Как протекает твоя служба, что нового? Есть ли что-нибудь, кроме солдатской лямки, которую ты тянешь изо дня в день? Не скучно тебе? Может, я ошибаюсь, но я - за яркое, взлетное, необыкновенное, героическое, наконец! Повседневность претит. Ну да ты знаком отчасти с моими взглядами.
Заболтала я тебя, видимо, уже пора на службу? Не буду отвлекать. Желаю успехов, здоровья. Пиши. Целую.

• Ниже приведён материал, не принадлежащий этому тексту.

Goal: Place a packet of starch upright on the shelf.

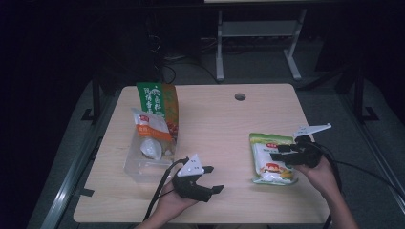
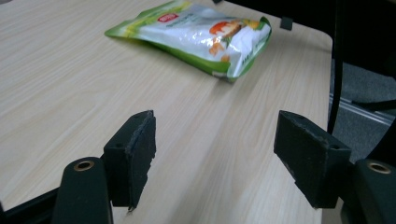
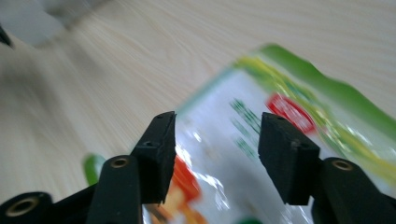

Лиля (она же Марина Влади, не забыл?).
P. S. Мельком видела на улице твою маму, раскланялись, я к ней не подошла - ни к чему навязываться, она же меня недолюбливает, может, она и права?
Л.".
А вот и второе письмо:
"Андрей, дружище, здорово!
Отправляя прошлое письмо, загадывал: не скоро таперича напишу в Туркменистан - экзамены на носу, намереваюсь проскочить в этом году в институт, зубрю денно и нощно, а вот пришлось-таки взяться за перо. Причина тому одна, и, по моей оценке, веская.